The discovery of racial differences is of great significance.The frequency of APOBEC3A/B deletion in the Korean population (31.8%) is significantly higher than that in the European population (8.5%)., and is associated with a higher tumor mutational burden. This suggests that individuals of different ethnicities may face distinct genomic risk profiles due to differences in genetic background, necessitating the development of differentiated risk assessment strategies and personalized treatment regimens.
The study demonstrates thatA New Paradigm: Whole-Genome Sequencing Combined with Real-World Clinical Data. By integrating large-scale whole-genome data with clinical records, data-driven biomarker discovery was achieved in retrospective analyses, reducing research costs and timelines, and providing a new pathway for accelerating the clinical translation of biomarkers.
Looking Ahead,Prospective clinical trials remain important for validating the functional significance of these genomic alterations.Quantitative assessment of tumor heterogeneity based on whole-genome sequencing will play a central role in shaping future precision oncology strategies. With declining sequencing costs, maturing analytical technologies, and the application of artificial intelligence in genomic data interpretation, the prospect of integrating whole-genome sequencing into routine cancer diagnosis and treatment is becoming increasingly clear. The resource established by this study, comprising whole-genome and clinical data from 1,364 breast cancer cases, will serve as a reference dataset for future intelligent cancer genomics platforms.
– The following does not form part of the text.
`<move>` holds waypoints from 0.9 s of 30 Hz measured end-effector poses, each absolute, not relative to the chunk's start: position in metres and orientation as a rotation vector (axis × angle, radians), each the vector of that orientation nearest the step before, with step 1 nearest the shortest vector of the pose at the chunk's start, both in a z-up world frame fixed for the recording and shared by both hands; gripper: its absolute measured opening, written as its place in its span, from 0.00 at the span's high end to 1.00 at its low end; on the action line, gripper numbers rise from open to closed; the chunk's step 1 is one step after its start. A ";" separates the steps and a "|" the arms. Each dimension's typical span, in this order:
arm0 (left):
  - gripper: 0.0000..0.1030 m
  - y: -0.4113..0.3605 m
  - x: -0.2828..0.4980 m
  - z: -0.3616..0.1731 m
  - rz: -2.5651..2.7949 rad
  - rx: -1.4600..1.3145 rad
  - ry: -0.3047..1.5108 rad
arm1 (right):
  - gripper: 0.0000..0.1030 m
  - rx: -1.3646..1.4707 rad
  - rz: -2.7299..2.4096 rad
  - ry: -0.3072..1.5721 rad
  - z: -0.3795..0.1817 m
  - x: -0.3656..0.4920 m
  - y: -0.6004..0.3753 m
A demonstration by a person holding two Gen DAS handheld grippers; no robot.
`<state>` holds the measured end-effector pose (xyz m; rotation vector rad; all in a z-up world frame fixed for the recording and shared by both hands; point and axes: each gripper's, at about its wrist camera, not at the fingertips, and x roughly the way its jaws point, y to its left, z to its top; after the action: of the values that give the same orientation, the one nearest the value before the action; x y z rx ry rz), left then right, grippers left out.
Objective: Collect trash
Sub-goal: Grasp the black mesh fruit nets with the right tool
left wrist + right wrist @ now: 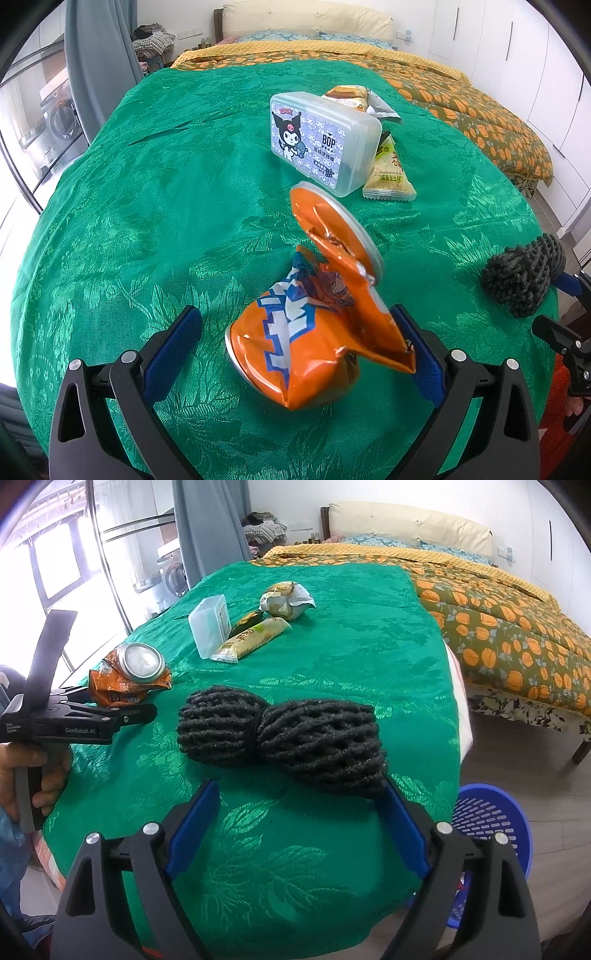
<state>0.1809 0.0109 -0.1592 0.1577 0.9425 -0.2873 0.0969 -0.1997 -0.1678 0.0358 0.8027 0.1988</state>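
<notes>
A crushed orange drink can (314,317) lies on the green tablecloth (147,206). My left gripper (299,347) is open around it, blue pads on either side; the right pad touches the can's torn edge. The can also shows in the right wrist view (129,675). A black foam net bundle (284,742) lies in front of my right gripper (299,812), which is open, its right pad touching the bundle's near end. The bundle also shows in the left wrist view (521,277). Snack wrappers (388,173) lie farther back.
A clear plastic box with a cartoon label (321,140) stands mid-table beside the wrappers (255,638). A crumpled wrapper (284,600) lies behind. A blue perforated basket (491,823) stands on the floor right of the table. A bed (498,620) stands behind.
</notes>
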 end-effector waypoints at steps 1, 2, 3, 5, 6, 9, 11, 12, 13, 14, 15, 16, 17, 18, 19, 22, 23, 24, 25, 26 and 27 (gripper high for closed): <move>0.04 0.011 0.181 -0.159 -0.288 0.157 0.942 | 0.18 0.038 0.199 0.802 -0.168 0.096 -0.200; 0.04 0.011 0.181 -0.159 -0.288 0.157 0.942 | 0.18 0.040 0.199 0.803 -0.168 0.096 -0.200; 0.04 0.011 0.181 -0.159 -0.288 0.157 0.942 | 0.18 0.039 0.199 0.803 -0.168 0.096 -0.200; 0.04 0.011 0.181 -0.159 -0.288 0.157 0.942 | 0.18 0.039 0.198 0.802 -0.168 0.096 -0.200; 0.04 0.011 0.181 -0.159 -0.288 0.157 0.942 | 0.18 0.040 0.197 0.801 -0.168 0.095 -0.200; 0.04 0.012 0.180 -0.159 -0.289 0.152 0.940 | 0.18 0.047 0.196 0.802 -0.167 0.093 -0.201; 0.04 0.015 0.179 -0.156 -0.307 0.124 0.938 | 0.18 0.060 0.198 0.802 -0.166 0.091 -0.204; 0.04 0.019 0.178 -0.154 -0.331 0.097 0.934 | 0.18 0.067 0.197 0.801 -0.165 0.089 -0.206; 0.04 0.022 0.176 -0.153 -0.349 0.079 0.933 | 0.18 0.070 0.193 0.800 -0.165 0.088 -0.207; 0.04 0.025 0.173 -0.151 -0.373 0.055 0.929 | 0.18 0.076 0.189 0.799 -0.165 0.086 -0.210; 0.04 0.027 0.170 -0.149 -0.388 0.039 0.922 | 0.18 0.080 0.189 0.797 -0.166 0.085 -0.211; 0.04 0.029 0.166 -0.147 -0.398 0.029 0.911 | 0.18 0.085 0.189 0.795 -0.166 0.084 -0.212; 0.04 0.029 0.163 -0.144 -0.398 0.026 0.898 | 0.18 0.089 0.190 0.792 -0.166 0.084 -0.213; 0.04 0.028 0.161 -0.141 -0.399 0.026 0.887 | 0.18 0.091 0.191 0.790 -0.166 0.083 -0.212; 0.04 0.025 0.158 -0.135 -0.404 0.029 0.869 | 0.18 0.092 0.193 0.788 -0.166 0.083 -0.212; 0.04 0.014 0.160 -0.122 -0.399 0.061 0.832 | 0.18 0.089 0.200 0.782 -0.165 0.082 -0.211; 0.04 0.010 0.162 -0.119 -0.396 0.075 0.830 | 0.18 0.089 0.201 0.780 -0.165 0.082 -0.211; 0.04 0.007 0.165 -0.117 -0.389 0.090 0.826 | 0.18 0.090 0.202 0.778 -0.164 0.081 -0.211; 0.04 0.002 0.169 -0.115 -0.376 0.108 0.823 | 0.18 0.090 0.202 0.775 -0.164 0.080 -0.212; 0.04 -0.001 0.174 -0.114 -0.367 0.122 0.824 | 0.18 0.089 0.200 0.771 -0.163 0.079 -0.212; 0.05 -0.002 0.177 -0.113 -0.364 0.127 0.827 | 0.18 0.088 0.200 0.768 -0.162 0.079 -0.212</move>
<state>0.1766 -0.0023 -0.1131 0.1270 0.8269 -0.3639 0.0789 -0.2119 -0.1619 0.0884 0.7675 0.1996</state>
This largest-scale whole-genome study of breast cancer,By integrating over 10.9 million mutations with detailed clinical data, a comprehensive atlas of breast cancer genomic evolution has been mapped.From genomic instability events in early puberty to tumor diagnosis decades later, and from the dual role of homologous recombination deficiency (HRD) in different therapeutic contexts to extrachromosomal DNA-driven treatment responses, these findings have deepened our understanding of the molecular mechanisms of breast cancer and laid the foundation for the development of precision oncology. With the widespread adoption of whole-genome sequencing technologies and the integration of multi-omics data, personalized treatment based on patients’ molecular profiles will transition from vision to reality, ultimately improving prognoses for breast cancer patients.